> [Try it] Write out the lines below exactly, beginning at the one with "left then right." and stopping after the one with "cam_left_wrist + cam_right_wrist"; the pictures are not copied.

══ Stored data

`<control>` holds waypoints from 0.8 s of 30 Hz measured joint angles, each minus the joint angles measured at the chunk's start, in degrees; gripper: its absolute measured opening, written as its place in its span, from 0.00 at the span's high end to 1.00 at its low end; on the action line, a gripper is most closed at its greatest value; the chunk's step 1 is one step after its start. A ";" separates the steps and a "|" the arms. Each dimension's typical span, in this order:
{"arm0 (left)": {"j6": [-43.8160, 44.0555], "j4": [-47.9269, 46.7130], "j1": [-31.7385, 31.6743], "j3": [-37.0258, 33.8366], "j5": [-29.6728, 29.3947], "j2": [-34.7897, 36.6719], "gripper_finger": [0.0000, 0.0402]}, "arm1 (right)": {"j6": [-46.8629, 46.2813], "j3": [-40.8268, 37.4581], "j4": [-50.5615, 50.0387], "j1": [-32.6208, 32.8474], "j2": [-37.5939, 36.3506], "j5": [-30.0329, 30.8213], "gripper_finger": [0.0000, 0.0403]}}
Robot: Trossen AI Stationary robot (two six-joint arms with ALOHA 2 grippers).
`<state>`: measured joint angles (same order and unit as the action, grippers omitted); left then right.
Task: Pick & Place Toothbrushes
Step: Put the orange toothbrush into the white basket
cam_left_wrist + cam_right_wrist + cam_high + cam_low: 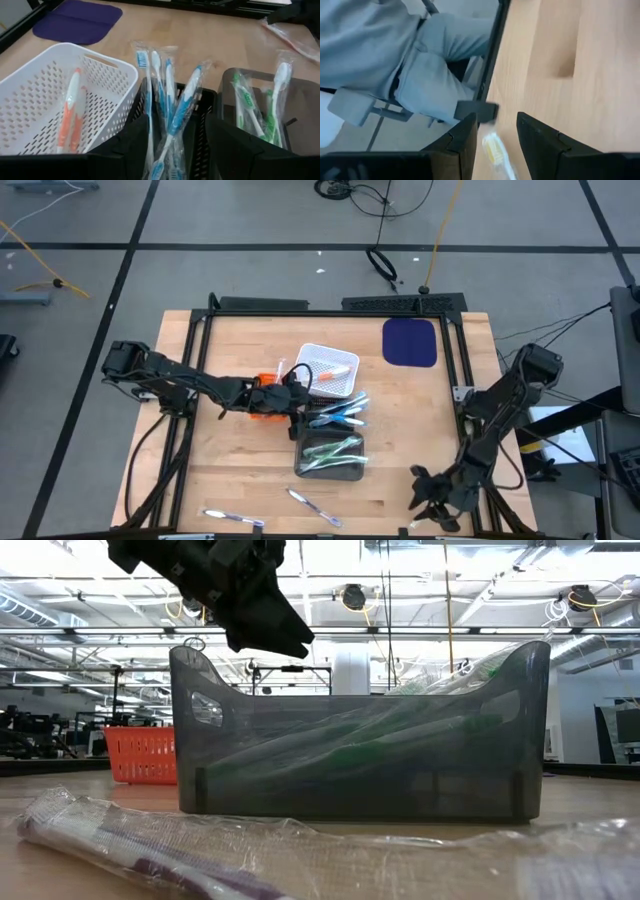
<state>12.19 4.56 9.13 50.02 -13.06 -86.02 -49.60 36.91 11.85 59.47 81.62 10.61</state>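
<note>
Plastic-wrapped toothbrushes (172,107) sorted in three bins at table centre: orange in white basket (112,82), blue in black bin (200,135), green in grey bin (360,740) (two more wrapped ones loose near front edge). Left gripper (172,150) above blue ones, fingers open, holding nothing. Right gripper (497,137) at front right corner, fingers apart around yellow-bristled brush head (493,149), touching or not cannot tell.

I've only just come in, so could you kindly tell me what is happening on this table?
The robot is sorting toothbrushes by colour into bins. The left claw is open above the black bin of blue toothbrushes, holding nothing. Orange toothbrushes lie in the white basket, green toothbrushes in the grey bin. Two wrapped toothbrushes lie loose on the table. The right claw hovers by the table's near right corner, apparently above a yellow toothbrush.
</note>
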 joint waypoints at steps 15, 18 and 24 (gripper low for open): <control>1.66 -0.59 0.00 0.00 -0.01 -0.02 0.51 | -8.54 0.00 1.65 4.67 7.04 0.02 0.68; 2.14 -0.97 0.00 0.00 0.00 -0.02 0.51 | -9.65 0.04 1.63 5.30 7.75 1.29 0.68; 2.22 -1.93 0.00 0.00 -0.02 -0.04 0.51 | -9.66 0.04 1.58 6.07 10.70 1.23 0.68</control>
<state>14.40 2.63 9.13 50.02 -13.08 -86.06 -59.26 36.95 13.43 65.54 92.32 11.84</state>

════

> [Response to the exercise]
`<state>`: measured joint angles (same order and unit as the action, grippers omitted); left then right.
Task: Pick & Place Toothbrushes
Step: Put the orange toothbrush into the white basket
cam_left_wrist + cam_right_wrist + cam_high + cam_low: 

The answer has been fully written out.